Avoiding Jitter in Composited Frame Display

When I last wrote about compositor frame timing, the basic algorithm compositor algorithm was very simple:

When we receive damage, schedule a redraw immediately
If a redraw is scheduled, and we’re still waiting for the previous swap to complete, redraw when the swap completes

This is the algorithm that Mutter has been using for a long time, and is also the algorithm that is used by the Weston, the Wayland compositor. This algorithm has the nice property that we draw at no more than 60 frames per second, but if a client can’t keep up and draw at 60fps, we draw all the frames that the client can draw as soon as they are available. We can see this graceful degradation in the following diagram:

But what if we have a source such as a video player which provides content at a fixed frame rate less than the display’s frame rate? An application that doesn’t do 60fps, not because it can’t do 60fps, but because it doesn’t want to do 60fps. I wrote a simple test case that displayed frames at 24fps or 30fps. These frames were graphically minimal – drawing them did not load the system at all, but I saw surprising behavior: when anything else started going on the system – if I moved a window, if a web page updated – I would see frames displayed at the wrong time – there would be jitter in the output.

To see what was happening, first take a look at how things work when the video player is drawing at 24fps and the system is otherwise idle:

Then consider what happens when another client gets involved and draws. In the following chart, the yellow shows another client rendering a frame, which is queued up for swap when the second video player frame arrives:

The video player frame is displayed a frame late. We’ve created jitter, even though the system is only lightly loaded.

The solution I came up for this is to make the compositor wait for a fixed point in the VBlank cycle before drawing. In my current implementation, the compositor starts drawing at 2ms after the VBlank cycle. So, the algorithm is:

When we receive damage, schedule a redraw for 2ms after the next VBlank.
If a redraw is scheduled for time T, and we’re still waiting for the previous swap to complete at time T, redraw immediately when the swap completes

This allows the application to submit a frame and know with certainty when the frame will be displayed. There’s a tradeoff here – we slightly increase the latency for responding to events, but we solve the jitter problem.

There is one notable problem with the approach of drawing at a fixed point in the VBlank cycle, which we can see if we return to the first chart, and redo it with the waits added:

What we see is that the system is now idle some of the time and the frame rate that is actually achieved drops from 24fps to 20fps – we’ve locked to a sub-multiple of the 60fps frame rate.
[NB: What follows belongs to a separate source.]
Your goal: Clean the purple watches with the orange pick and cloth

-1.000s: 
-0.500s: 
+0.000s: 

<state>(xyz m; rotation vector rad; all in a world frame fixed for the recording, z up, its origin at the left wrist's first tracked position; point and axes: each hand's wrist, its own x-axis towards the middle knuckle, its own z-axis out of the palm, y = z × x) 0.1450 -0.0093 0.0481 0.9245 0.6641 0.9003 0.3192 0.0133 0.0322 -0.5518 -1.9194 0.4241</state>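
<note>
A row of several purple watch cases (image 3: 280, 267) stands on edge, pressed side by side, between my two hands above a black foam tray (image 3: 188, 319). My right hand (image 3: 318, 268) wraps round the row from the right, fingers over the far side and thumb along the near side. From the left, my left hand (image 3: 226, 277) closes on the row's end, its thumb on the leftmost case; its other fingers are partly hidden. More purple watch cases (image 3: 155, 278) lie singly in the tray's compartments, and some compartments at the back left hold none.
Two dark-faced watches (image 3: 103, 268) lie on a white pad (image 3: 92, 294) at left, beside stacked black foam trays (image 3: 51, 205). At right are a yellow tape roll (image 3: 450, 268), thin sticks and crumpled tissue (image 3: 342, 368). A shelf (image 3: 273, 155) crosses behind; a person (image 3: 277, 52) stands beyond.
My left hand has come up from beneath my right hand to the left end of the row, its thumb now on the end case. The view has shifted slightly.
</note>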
This looks worse, but also has another problem. On a system with power saving, it will start in a low-power, low-performance mode. If the system is partially idle, the CPU and GPU will stay in low power mode, because it appears that that is sufficient to keep up with the demands. We will stay in low power mode doing 20fps even though we could do 60fps if the CPU and GPU went into high-power mode.

The solution I came up with for this is a modified algorithm where, when the application submits a frame, it marks it with whether it’s an “urgent” frame or not. The distinguishing characteristic of an urgent frame is that the application started the frame immediately after the last frame without sleeping in between. Then we use a modified algorithm:

When we receive damage:
- If it’s part of an urgent frame, schedule a redraw immediately
- Otherwise, schedule a redraw for for 2ms after the next VBlank.
If a redraw is scheduled for time T, and we’re still waiting for the previous swap to complete at time T, redraw immediately when the swap completes

I’m pretty happy with how this algorithm works out in testing, and it may be as good as we can get for X. The main downside I know of is that it only individually solves the two problems – handling clients that need all the rendering resources of the system and handling clients that want minimum jitter for displayed frames, it doesn’t solve the combination. The client that is rendering full-out at 24fps is also vulnerable to jitter from other clients drawing, just like the client that is choosing to run at 24fps. There are mitigation strategies – for example, not triggering a redraw when client that is obscured changes, but I don’t have a full answer. Unredirecting full-screen games definitely is a good idea.

What are other approaches we could take to the overall problem of jitter? One approach would be use triple buffering for the compositor’s output so it never has to block and wait for the VBlank – as soon as the previous frame completes, it could start drawing the next one. But the strong disadvantage of this is that when two clients are drawing, the compositor will be rendering more than 60fps and throwing some frames away. We’re wasting work in a situation where we already have oversubscribed resources. We really want to coelesce damage and only draw one compositor frame per VBlank cycle.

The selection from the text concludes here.